Soprano Deborah Voigt, a stellar Wagner and Strauss interpreter (neither are being heard in this budget-crunching season) and best known outside of the opera world for her celebrated weight-loss surgery after being fired by Covent Garden because her ample size made her unable to wear a kinky designer’s costume, sang the title role, a strange bit of miscasting. Although Voigt was able to bring some drama to the role of the jealous and temperamental diva, her vocal color was far too heavy for Puccini and seems more suited to Verdi. Even more bizarre was the company’s decision to have Russian tenor Vladimir Galouzine sing the role of Cavaradossi, giving that role a heft and coarseness that became particularly distracting in the love scenes. Bass James Morris who, like Voigt, is most associated with Wagner and sang his marvelous Wotan for Lyric’s only two “Ring” cycles in its history, has been the company’s Scarpia of choice for some time now, but his voice, too, is dark and brooding in the role and he has always been rather wooden in it dramatically.
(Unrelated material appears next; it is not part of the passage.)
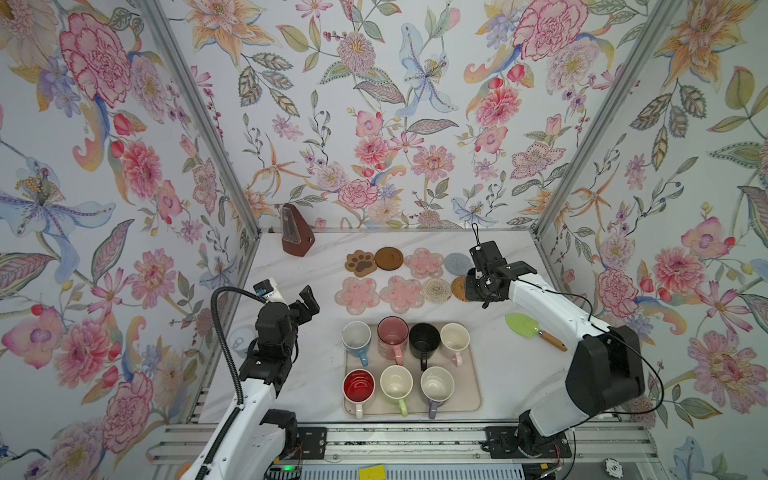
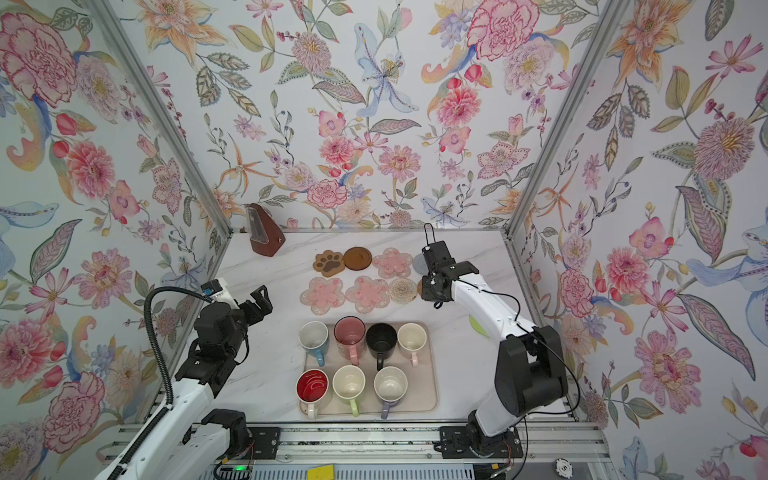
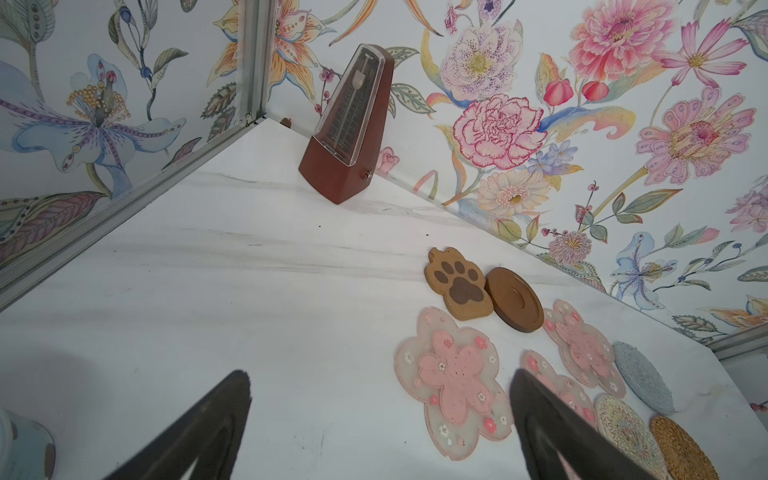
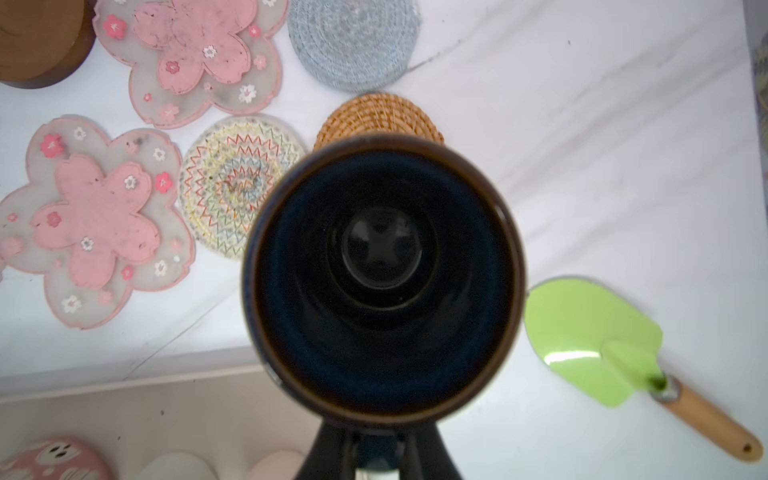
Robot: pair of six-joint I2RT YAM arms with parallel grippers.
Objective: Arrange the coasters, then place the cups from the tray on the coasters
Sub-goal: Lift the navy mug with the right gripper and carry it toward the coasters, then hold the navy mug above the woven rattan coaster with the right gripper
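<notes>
Several coasters lie in two rows at the back, among them the brown paw point(image 1: 360, 262), a pink flower point(image 1: 357, 294), the white woven point(image 4: 237, 183) and the tan woven point(image 4: 380, 114). My right gripper point(image 4: 376, 440) is shut on the handle of a small dark navy cup point(image 4: 380, 270), held upright just above the tan woven coaster point(image 1: 458, 287). The beige tray point(image 1: 471, 374) at the front holds several cups, such as the blue point(image 1: 356, 337), the black point(image 1: 424, 340) and the red-inside one point(image 1: 358, 385). My left gripper point(image 3: 381, 374) hangs open and empty, left of the coasters point(image 1: 309, 303).
A brown metronome point(image 1: 296, 230) stands in the back left corner. A green trowel with a wooden handle point(image 1: 528, 326) lies right of the tray. A small white can point(image 1: 239, 341) sits by the left wall under the left arm. Floral walls enclose three sides.
</notes>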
Sir Andrew Davis kept things slow in the pit and while he fired up the melodrama, there was little in the way of Mediterranean sunshine.

I find that under Davis’s baton the Lyric orchestra is a fine instrument although too frequently overbearing.

I think that the reviewers have mercifully forgotten some of the awful Cavaradossis we’ve heard over the years at Lyric, in some cases missing the high notes or eschewing them altogether. I didn’t think that Galouzine was that out of place. I wouldn’t characterize what I heard as “coarseness” so much as something of a lack of nuance. I found that his sureness and confidence made up for that.